PROBLEM STATEMENT:
The required result is an exact copy of the material from the line with "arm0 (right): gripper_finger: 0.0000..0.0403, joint" through its final line, both ends included.

==============================

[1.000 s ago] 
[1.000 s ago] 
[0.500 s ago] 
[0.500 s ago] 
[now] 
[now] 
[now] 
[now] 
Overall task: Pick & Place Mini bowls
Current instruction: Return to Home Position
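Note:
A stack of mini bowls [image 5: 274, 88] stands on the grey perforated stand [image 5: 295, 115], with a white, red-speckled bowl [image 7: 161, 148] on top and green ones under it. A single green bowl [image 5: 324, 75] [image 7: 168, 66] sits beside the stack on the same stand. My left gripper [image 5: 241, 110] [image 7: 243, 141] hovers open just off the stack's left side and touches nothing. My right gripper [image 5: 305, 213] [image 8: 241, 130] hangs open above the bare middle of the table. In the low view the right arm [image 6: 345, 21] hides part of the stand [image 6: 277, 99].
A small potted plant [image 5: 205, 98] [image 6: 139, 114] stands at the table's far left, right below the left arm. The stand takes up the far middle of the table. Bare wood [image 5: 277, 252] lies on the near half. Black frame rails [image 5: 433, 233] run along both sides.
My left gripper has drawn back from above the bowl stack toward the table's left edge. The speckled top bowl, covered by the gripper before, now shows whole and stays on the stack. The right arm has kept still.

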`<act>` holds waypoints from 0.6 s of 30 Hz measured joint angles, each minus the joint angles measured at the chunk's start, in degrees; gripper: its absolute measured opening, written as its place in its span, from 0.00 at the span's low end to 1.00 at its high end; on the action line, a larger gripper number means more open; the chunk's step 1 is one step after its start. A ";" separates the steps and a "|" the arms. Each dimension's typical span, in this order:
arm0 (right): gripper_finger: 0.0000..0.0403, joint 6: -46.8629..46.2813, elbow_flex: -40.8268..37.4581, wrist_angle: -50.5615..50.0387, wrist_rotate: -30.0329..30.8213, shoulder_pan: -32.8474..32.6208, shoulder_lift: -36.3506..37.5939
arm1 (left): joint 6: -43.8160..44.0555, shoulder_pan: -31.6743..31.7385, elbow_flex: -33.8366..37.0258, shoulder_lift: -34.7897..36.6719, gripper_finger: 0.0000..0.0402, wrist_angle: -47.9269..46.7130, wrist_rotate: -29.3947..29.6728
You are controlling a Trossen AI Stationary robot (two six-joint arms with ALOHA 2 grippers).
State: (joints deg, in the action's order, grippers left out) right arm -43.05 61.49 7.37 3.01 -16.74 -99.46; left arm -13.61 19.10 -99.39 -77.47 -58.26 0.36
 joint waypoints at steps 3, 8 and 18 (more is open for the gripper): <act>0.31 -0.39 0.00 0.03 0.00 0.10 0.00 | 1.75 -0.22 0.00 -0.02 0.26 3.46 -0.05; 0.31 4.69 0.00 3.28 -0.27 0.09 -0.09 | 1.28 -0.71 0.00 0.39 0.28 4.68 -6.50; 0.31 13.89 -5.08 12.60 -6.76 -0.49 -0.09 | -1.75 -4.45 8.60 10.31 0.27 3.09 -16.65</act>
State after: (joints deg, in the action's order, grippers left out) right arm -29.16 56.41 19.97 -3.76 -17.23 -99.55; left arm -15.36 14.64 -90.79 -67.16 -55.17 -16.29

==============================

RESULT:
arm0 (right): gripper_finger: 0.0000..0.0403, joint 6: -46.8629..46.2813, elbow_flex: -40.8268..37.4581, wrist_angle: -50.5615..50.0387, wrist_rotate: -30.0329..30.8213, shoulder_pan: -32.8474..32.6208, shoulder_lift: -36.3506..37.5939
arm1 (left): joint 6: -43.8160..44.0555, shoulder_pan: -31.6743..31.7385, elbow_flex: -33.8366..37.0258, shoulder_lift: -34.7897..36.6719, gripper_finger: 0.0000..0.0402, wrist_angle: -47.9269..46.7130, wrist_rotate: -29.3947..29.6728
You are controlling a Trossen AI Stationary robot (two six-joint arms with ALOHA 2 grippers).
State: (joints deg, in the action's order, grippers left out) right arm -43.05 61.49 7.37 3.01 -16.74 -99.46; left arm -13.61 19.10 -99.39 -77.47 -58.26 0.36
 joint waypoints at steps 3, 8 and 18 (more is open for the gripper): <act>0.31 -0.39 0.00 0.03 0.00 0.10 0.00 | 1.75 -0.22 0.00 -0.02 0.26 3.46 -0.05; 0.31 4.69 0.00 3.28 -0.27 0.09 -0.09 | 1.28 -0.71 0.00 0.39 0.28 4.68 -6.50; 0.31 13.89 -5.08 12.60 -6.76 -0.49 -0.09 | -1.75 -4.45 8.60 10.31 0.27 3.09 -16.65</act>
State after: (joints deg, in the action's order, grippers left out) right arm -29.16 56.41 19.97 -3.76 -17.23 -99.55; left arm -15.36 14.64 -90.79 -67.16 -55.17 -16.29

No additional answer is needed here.